6.5 To which extent can bad smells be identified in each of the CT development phases?
As already seen wit RQ3, the number of bad smells is higher when the total mastery increases. In Figure 6, we have represented the percentage of projects that have at least a specific type of bad smell for each level of CT proficiency. The percentage of projects from users with the basic level that have bad smells is much smaller than the percentage of projects that require a proficiency level. This result indicates that all bad smells have an incremental evolution with the increase of CT efficiency. So, it seems that bad smells appear in early phases and instead of disappearing with the development of more advanced CT skills, they become more prominent.
We have observed that bad smells are very common in Scratch projects. The results indicate as well that bad smells do not limit the development of a project, because it is possible to create projects at the proficiency level even with a large amount of bad smells. We argue that researchers, educators and learners should devote more effort in avoiding the presence of bad smells in learning projects. The very nature of bad smells makes them difficult to identify. They are not errors and a program could run perfectly having many of them. However, their effects are very well known in Software Engineering research. These effects are in the long term, when maintainability of a software system is considered. In such a situation, the software has to be understood and changed, and in that situation is where these bad smells become more prominent. The large presence of bad smells indicates that understanding and changing code is not among the priorities of the projects under study, although "good code" has always been considered as that one that is easy to understand and to change. That is why we think that with the current presence of bad smells learners do not achieve their full potential of CT development skills. In our opinion, further research and tools should be envisioned and created to address this issue.
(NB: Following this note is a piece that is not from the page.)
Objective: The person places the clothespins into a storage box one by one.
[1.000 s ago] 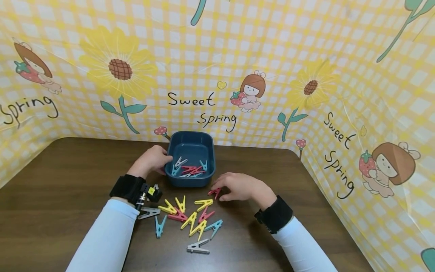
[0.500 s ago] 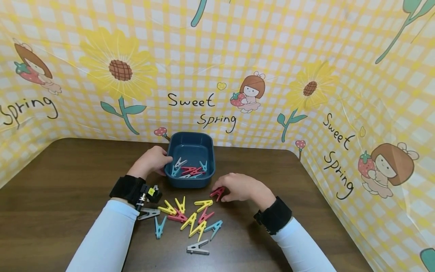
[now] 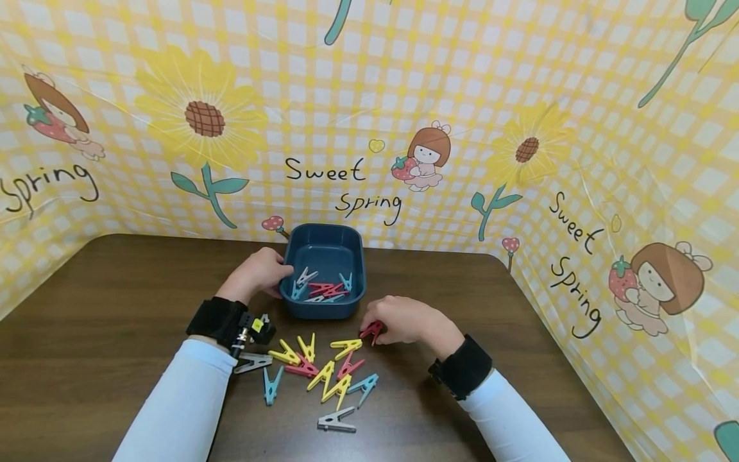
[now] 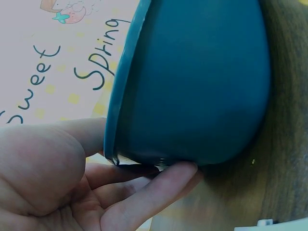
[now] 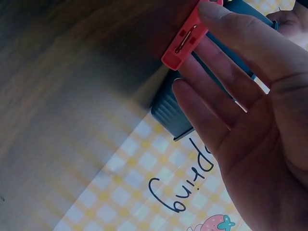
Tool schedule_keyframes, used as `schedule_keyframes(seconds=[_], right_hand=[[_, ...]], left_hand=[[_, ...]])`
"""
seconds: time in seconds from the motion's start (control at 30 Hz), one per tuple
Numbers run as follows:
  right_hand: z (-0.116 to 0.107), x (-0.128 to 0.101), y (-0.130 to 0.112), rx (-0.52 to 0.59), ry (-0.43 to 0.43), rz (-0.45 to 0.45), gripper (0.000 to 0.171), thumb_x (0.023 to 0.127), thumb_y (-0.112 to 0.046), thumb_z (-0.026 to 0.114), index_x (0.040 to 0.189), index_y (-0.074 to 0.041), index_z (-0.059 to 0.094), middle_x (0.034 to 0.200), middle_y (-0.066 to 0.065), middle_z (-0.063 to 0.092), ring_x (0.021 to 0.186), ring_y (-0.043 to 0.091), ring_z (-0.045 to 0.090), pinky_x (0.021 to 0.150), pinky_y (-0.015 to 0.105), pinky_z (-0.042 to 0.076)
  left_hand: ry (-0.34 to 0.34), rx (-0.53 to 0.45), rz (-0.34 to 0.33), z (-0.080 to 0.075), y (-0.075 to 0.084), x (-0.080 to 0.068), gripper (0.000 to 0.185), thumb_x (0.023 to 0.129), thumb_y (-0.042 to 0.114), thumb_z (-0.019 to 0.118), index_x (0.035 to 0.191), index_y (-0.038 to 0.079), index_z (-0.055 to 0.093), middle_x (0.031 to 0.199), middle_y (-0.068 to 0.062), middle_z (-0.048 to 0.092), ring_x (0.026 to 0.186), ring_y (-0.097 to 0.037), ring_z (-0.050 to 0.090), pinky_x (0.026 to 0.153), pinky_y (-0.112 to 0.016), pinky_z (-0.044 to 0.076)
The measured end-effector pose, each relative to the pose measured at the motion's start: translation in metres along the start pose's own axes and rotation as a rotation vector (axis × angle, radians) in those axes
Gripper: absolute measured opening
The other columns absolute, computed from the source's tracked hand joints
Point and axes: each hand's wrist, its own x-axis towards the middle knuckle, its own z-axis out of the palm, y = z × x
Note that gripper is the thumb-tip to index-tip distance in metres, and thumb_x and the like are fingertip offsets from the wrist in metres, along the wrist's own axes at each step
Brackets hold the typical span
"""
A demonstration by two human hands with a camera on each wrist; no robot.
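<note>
A dark blue tub (image 3: 326, 254) stands at the back of the brown table and holds several clothespins (image 3: 323, 287). My left hand (image 3: 258, 272) grips its left rim (image 4: 120, 115), fingers under the edge. My right hand (image 3: 398, 317) sits just right of the tub's front and pinches a red clothespin (image 3: 371, 330) (image 5: 185, 36) between its fingertips. A loose pile of yellow, pink, blue and grey clothespins (image 3: 323, 372) lies on the table between my forearms.
A yellow checked backdrop with flowers and "Sweet Spring" lettering (image 3: 346, 186) walls the table on the back and both sides. A grey clothespin (image 3: 336, 421) lies nearest me. Bare brown tabletop (image 3: 86, 321) spreads to the left and right.
My right hand has closed on the red clothespin and drawn slightly left and up off the table with it. The left hand has kept its hold on the tub.
</note>
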Motion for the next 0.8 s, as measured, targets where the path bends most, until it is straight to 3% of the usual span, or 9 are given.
schedule_keyframes(seconds=[0.47,0.8], right_hand=[[-0.0014,0.0034,-0.0040,0.010,-0.024,-0.035,0.027,0.096,-0.017,0.084,0.123,-0.018,0.081,0.120,0.001,0.078,0.103,0.013,0.069,0.101,0.028,0.063],[-0.0004,0.0003,0.0006,0.022,0.011,-0.020,0.026,0.094,-0.021,0.087,0.119,-0.017,0.084,0.115,0.001,0.080,0.097,0.012,0.070,0.094,0.024,0.063]], left_hand=[[0.005,0.003,-0.012,0.0007,0.0003,0.0000,0.040,0.113,0.017,0.052,0.130,-0.017,0.065,0.104,-0.023,0.072,0.077,-0.019,0.079,0.080,-0.042,0.071],[0.000,0.003,-0.011,-0.0001,0.0013,-0.0011,0.041,0.113,0.017,0.052,0.131,-0.018,0.064,0.107,-0.025,0.073,0.078,-0.020,0.079,0.079,-0.042,0.071]])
As any research, our work comes with a number of limitations that can be seen as threats to its validity. The first one is related to our methodology, and in particular to the limited set of bad smells that we can identify. We are sure that many other types of bad smells could be thought of in Scratch. On the other hand, we use as complexity metrics the CT scores provided by Dr. Scratch. While there have been some research that has studied how Dr. Scratch correlates with other complexity metrics [5], this is always a correlation and not causation.
We have studied projects from a specific environment, which may not be representative for all Scratch projects, so the generalization of results is a threat to validity. However, it should be noted that this is a case study, with the aim to raise attention on this matter. We should analyze a wider data set which includes different sectors of programming with Scratch, such as stories, music, animations, among others. We do not know if the behavior of bad smells could be different in other areas of programming.
Bad smells are common in Scratch projects, from basic to proficient. As the complexity increases, bad smells do not disappear, so learners can create projects that demand a high development of CT skills having bad smells in them.
We ask for further research on this topic.
This work has been co-funded by the Madrid Regional Government, through the project e-Madrid-CM (P2018/TCS-4307). The e-Madrid-CM project is also co-financed by the Structural Funds (FSE and FEDER).